_Your assignment_: Your copy should repeat the data that follows exactly and contain no image.

• • • •

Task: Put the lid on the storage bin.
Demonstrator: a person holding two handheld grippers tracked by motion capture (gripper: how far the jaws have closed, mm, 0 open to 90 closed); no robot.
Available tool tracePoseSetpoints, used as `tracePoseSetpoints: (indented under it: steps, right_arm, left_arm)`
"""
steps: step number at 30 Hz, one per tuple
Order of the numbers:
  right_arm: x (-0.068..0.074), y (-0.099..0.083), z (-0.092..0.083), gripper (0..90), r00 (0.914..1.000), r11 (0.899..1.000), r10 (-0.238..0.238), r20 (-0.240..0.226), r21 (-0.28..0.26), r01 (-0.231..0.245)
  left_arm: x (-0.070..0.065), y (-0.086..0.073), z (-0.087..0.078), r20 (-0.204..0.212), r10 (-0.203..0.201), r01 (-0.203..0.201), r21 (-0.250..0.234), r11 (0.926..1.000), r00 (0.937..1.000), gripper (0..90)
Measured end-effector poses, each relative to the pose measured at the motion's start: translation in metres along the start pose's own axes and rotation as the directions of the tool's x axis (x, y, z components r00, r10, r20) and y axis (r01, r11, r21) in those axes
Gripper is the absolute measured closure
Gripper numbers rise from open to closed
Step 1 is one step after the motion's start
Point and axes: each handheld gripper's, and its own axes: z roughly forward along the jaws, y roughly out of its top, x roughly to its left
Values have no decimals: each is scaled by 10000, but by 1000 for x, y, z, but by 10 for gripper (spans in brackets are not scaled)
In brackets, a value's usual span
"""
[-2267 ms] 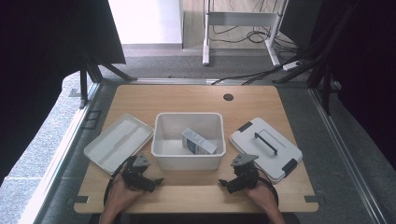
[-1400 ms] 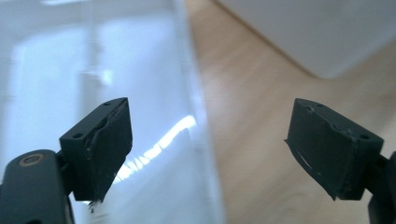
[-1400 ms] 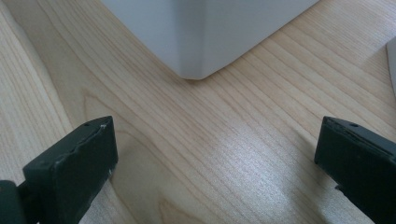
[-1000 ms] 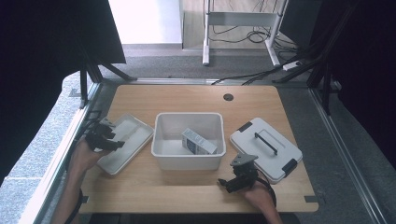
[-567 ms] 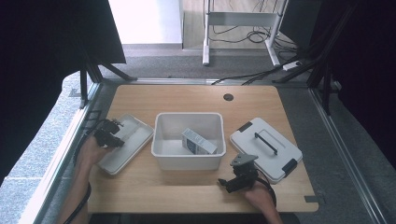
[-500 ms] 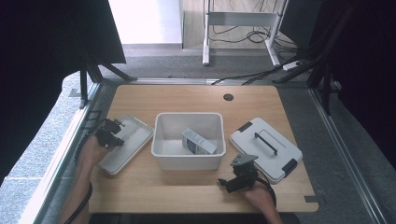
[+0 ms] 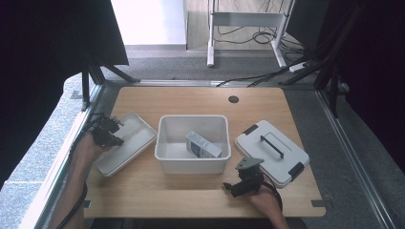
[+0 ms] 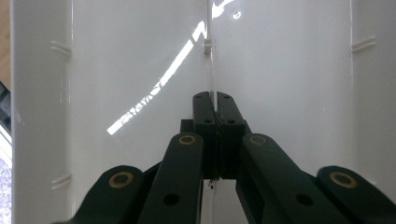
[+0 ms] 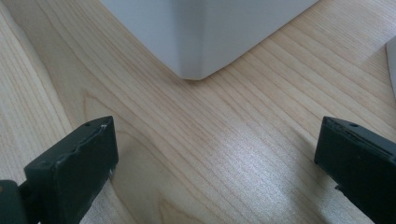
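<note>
A shallow white lid (image 7: 130,144) lies tilted at the table's left, beside an open white bin (image 7: 167,151). My left gripper (image 7: 109,131) is at the lid's left edge, shut on it. In the left gripper view the two black jaws of that gripper (image 8: 214,100) are pinched together on a thin raised rib of the lid (image 8: 289,70). A small grey-white box (image 7: 204,144) lies inside the bin. My right gripper (image 7: 232,187) rests low near the table's front edge, open and holding nothing. The right gripper (image 9: 215,140) faces a corner of the bin (image 9: 201,37) across bare wood.
A white case with a black handle and black latches (image 7: 272,150) sits at the right, just behind my right hand. The wooden table (image 7: 200,100) has a round cable hole (image 7: 233,99) at the back. Black stands and cables lie on the floor beyond.
My left hand went from the table's front edge out to the lid's left edge, and the gripper now grips that edge. The right hand has stayed put.
</note>
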Motion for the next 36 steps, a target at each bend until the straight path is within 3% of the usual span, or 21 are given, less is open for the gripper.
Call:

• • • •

_Reply_:
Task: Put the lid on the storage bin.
Demonstrator: a person holding two handheld grippers tracked by motion capture (gripper: how far the jaws have closed, mm, 0 open to 90 closed); no robot.
Available tool tracePoseSetpoints, used as `tracePoseSetpoints: (indented under it: steps, right_arm, left_arm)`
"""
steps: step number at 30 Hz, one per tuple
Order of the numbers:
  right_arm: x (-0.068..0.074), y (-0.099..0.083), z (-0.092..0.083), gripper (0..90), r00 (0.914..1.000), r11 (0.899..1.000), r10 (-0.238..0.238), r20 (-0.240..0.226), r21 (-0.28..0.26), r01 (-0.231..0.245)
  left_arm: x (-0.070..0.065), y (-0.086..0.073), z (-0.087..0.078), r20 (-0.204..0.212), r10 (-0.203..0.201), r01 (-0.203..0.201), r21 (-0.250..0.234), r11 (0.926..1.000), r00 (0.937..1.000), gripper (0..90)
Measured end-effector poses, each relative to the pose measured at the motion's start: translation in metres along the start pose's own axes and rotation as the directions of the tool's x axis (x, y, z components r00, r10, r20) and y axis (r01, r11, r21) in those axes
Gripper is the absolute measured closure
Gripper numbers rise from open to closed
Step 1 is one step after the motion's start
Point and axes: each handheld gripper's, and its own axes: z roughly forward along the jaws, y roughly out of its top, x roughly to its left
Values have no decimals: each is scaled by 10000, but by 1000 for x, y, z, but by 10 for gripper (spans in brackets are not scaled)
In brackets, a value's usual span
"""
[-2267 ms] 
[-1400 ms] 
[-1400 ms] 
[-1000 ms] 
[-567 ms] 
[-500 ms] 
[+0 ms] 
[+0 ms] 
[+0 ms] 
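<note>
A shallow white lid (image 7: 130,144) lies tilted at the table's left, beside an open white bin (image 7: 167,151). My left gripper (image 7: 109,131) is at the lid's left edge, shut on it. In the left gripper view the two black jaws of that gripper (image 8: 214,100) are pinched together on a thin raised rib of the lid (image 8: 289,70). A small grey-white box (image 7: 204,144) lies inside the bin. My right gripper (image 7: 232,187) rests low near the table's front edge, open and holding nothing. The right gripper (image 9: 215,140) faces a corner of the bin (image 9: 201,37) across bare wood.
A white case with a black handle and black latches (image 7: 272,150) sits at the right, just behind my right hand. The wooden table (image 7: 200,100) has a round cable hole (image 7: 233,99) at the back. Black stands and cables lie on the floor beyond.
My left hand went from the table's front edge out to the lid's left edge, and the gripper now grips that edge. The right hand has stayed put.
</note>
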Motion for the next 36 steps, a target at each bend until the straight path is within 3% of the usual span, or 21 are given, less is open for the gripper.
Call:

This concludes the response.